Anyway, if you want to implement such a load in XC I'll be happy to help (sorry, I'm too busy to do it myself). I think the path to do this is as follows:

1. Create a preliminary version of the new class for the load, probably as a child of Beam2dUniformLoad and/or Beam3dUniformLoad. The methods which actually add the load to the element are addReactionsInBasicSystem and addFixedEndForcesInBasicSystem, you can see those methods in the existing classes to see how they work.
2. Object serialization: add the new LOAD_TAG_Beam2dLinearLoad values to the classTags.h file. Add the header files to the all_includes.h header.
3. Insert the new files in CMakeLists.txt files.
4. Python interface: expose the new class to Python; see the python interface for loads on beams.
5. Add the corresponding command (for example beam2d_linear_load or beam3d_linear_load) to the function process_element_load.
6. Compile the code.
7. Write a verification test as simple as possible to check that things are working as expected.

I think that's all. Feel free to ask, this way we can also enhance the documentation of the code :)

[lcpt]

Hi, @MaximilianFranz.

I was reading this post and I have remembered this issue. Even if the post is not directly related to linear varying loads over the elements it discusses integration algorithms for beam elements, and maybe you can use this to compute equivalent nodal loads.

[MaximilianFranz]

Hey @lcpt, thanks for remembering! Though, we've chosen a simpler tool for our purposes (anastruct), which is 2D, but enough for us. We're adding the trapezoidal line loads based on the direct stiffness method there, but are not going through with the changes proposed above.

Thanks anyways :)

[lcpt]

You're welcome! I understand, there is no need to overcomplicate things. I'll close this issue then.

[ebrahimraeyat]

Hi @lcpt. Can I write the code in python? Or can I write a routine for this that takes the inputs from the user and split the element and then assign the constant load in each piece? I need it for snow load in my industrial model:

my model in ETABS:

Thanks.

[lcpt]

Hi @ebrahimraeyat

No, if we want to add this type of load we need to modify the existing C++ code.
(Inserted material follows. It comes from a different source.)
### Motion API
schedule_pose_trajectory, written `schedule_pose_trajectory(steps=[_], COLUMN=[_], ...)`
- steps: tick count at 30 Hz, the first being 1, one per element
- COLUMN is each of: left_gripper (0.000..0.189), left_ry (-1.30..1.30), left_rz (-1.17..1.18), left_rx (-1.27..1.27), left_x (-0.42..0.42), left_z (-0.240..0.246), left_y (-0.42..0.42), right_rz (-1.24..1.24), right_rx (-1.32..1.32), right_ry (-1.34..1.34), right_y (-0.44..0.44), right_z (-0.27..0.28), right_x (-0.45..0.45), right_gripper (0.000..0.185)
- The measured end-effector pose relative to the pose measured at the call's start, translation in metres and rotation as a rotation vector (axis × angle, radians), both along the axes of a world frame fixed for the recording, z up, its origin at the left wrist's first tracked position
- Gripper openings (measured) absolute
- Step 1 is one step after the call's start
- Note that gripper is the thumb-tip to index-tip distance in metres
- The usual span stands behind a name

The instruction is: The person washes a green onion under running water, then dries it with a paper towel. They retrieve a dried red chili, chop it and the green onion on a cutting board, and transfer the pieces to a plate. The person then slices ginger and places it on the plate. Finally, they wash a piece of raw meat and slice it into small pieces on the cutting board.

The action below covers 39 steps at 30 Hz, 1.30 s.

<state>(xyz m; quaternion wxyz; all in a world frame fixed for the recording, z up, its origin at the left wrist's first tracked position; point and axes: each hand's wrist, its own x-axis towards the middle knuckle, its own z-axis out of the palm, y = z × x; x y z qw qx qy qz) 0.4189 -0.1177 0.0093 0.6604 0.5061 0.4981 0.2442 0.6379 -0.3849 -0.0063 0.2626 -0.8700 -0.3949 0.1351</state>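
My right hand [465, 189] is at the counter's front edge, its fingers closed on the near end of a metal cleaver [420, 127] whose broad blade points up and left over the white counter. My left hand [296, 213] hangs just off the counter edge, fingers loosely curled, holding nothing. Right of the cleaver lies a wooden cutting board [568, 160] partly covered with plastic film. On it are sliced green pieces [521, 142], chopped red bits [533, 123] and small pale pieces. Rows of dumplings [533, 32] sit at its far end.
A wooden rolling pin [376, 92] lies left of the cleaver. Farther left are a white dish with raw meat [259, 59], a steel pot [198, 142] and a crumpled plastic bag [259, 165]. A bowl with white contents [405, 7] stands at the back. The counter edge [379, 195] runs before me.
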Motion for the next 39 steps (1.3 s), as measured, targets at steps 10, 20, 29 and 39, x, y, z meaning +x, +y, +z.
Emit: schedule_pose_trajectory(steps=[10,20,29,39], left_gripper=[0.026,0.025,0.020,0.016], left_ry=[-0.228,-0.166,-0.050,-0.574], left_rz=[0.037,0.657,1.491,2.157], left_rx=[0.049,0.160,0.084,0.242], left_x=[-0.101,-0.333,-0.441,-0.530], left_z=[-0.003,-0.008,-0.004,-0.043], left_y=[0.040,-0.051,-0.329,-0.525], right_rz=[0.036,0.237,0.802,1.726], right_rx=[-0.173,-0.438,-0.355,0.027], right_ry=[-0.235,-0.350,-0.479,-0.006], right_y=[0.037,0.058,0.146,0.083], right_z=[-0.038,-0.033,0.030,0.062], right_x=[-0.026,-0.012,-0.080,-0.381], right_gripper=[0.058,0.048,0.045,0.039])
Nevertheless, I think the best approach is to use a finer discretization and take the average load on each element. There are a bunch of reasons to use multiple elements along each member (buckling analysis,...).

[ebrahimraeyat]

Yes, But I want to know if I want to create an automatically routine for it, for example a function like this:

def assign_linear_load(
    [min_load, max_load]: minimum and maximum load value,
    [min_rel_loc, max_rel_loc]: relative location on beam, 0, 1 for complete load
    element,
     ...
     ) -> list:
    CODE
    return elements

what would be the needed function's arguments? thanks

[lcpt]

Hi.

If the elements are generated by a line (xc.Line object) you can iterate through its elements as follows:

for e in l.elements:
    print(e.tag) # or whatever...

You can obtain the position of the element centroid using the getPosCentroid() method. After that you can use the getLambda() method of the line to compute the parameter of the element centroid in the line (the distance from the line origin to the element centroid) and then divide that by the line length to compute the relative location of the element centroid on the line.

[ebrahimraeyat]

Thanks @lcpt . I think this way I don't need to define additional lines. After creating elements of the line, I can assign appropriate load on it. I will try that.

[lcpt]

Apparently, you can define trapezoidal beam loads in OpenSees, so we can port this feature into XC quite easily.